À ce cri de salut, les gens du radeau répondirent par un hourrah frénétique. Waliher tomba à genoux, Gretchen tressaillit et rouvrit les yeux ; le capitaine saisit sa longue-vue et dit : — Il vient, il vient sur nous, il nous a aperçus !

Le navire libérateur arrivait en effet toutes voiles dehors. Il se présenta bientôt à petite distance, sous la forme d’une noble frégate, leste dans sa marche, au cuivre luisant comme l’écaille de la dorade, aux larges flancs armés de cinquante bouches à feu. Les naufragés du radeau furent recueillis les premiers, puis on procéda au transbordement des quatre personnes qui demeuraient encore sur l’épave. Gretchen, soutenue par Ludolph, n’hésita point à passer sur le grand vaisseau avec son père. Celui-ci ne put retenir une larme de joie quand il vit sa fille revenue au sentiment de la conservation, premier indice d’un retour à la raison. Les officiers de la frégate déclarèrent unanimement que le capitaine de la Cérès, ayant accompli son devoir jusqu’au bout, était en droit de chercher son salut sur un autre navire. Ce ne fut pas sans un serrement de cœur que le vieux marin abandonna le dernier sa pauvre Cérès, qu’il avait longtemps dirigée à travers les orages d’un bord de l’Atlantique à l’autre. Toutefois il éprouva une consolation à son chagrin, quand il revit sur le pont de la frégate tous ceux qui s’étaient réfugiés par son ordre dans les deux canots et dans la chaloupe. Ces mêmes naufragés, rencontrés la veille au soir par le navire de guerre, l’avaient mis sur les traces de la Cérès, hâtant ainsi l’heure de la délivrance pour ceux qu’elle portait encore.

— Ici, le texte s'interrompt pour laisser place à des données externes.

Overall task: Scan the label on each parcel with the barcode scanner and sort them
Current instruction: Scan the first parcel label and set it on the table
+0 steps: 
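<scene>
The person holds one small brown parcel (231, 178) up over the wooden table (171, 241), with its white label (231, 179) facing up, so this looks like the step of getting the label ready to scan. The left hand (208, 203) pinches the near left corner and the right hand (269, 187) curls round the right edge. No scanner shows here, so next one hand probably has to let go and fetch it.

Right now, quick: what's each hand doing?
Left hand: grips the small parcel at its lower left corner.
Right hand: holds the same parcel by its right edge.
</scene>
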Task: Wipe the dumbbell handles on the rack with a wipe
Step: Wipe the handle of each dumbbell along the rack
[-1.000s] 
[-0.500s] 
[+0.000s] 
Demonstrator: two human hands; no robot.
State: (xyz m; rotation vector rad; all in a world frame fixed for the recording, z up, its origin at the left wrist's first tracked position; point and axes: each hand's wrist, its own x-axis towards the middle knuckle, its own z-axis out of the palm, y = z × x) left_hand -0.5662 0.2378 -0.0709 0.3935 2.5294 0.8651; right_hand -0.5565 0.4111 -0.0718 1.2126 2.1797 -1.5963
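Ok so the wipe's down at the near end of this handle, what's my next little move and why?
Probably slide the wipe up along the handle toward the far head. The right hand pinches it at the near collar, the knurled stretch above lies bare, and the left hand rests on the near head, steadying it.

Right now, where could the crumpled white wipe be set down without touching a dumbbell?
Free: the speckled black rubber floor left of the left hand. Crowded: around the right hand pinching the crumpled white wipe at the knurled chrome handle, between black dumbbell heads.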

Max ne se laissa point voir, ni ce jour-là, ni les jours suivants. Il se disait malade et se tenait caché dans sa cabine. Lorsque la frégate débarqua son monde à Norfolk de Virginie, à l’entrée de la baie de Chesapeak, les émigrants se dispersèrent chacun de son côté. Le soir même, Max partit pour New York par la voie de Philadelphie.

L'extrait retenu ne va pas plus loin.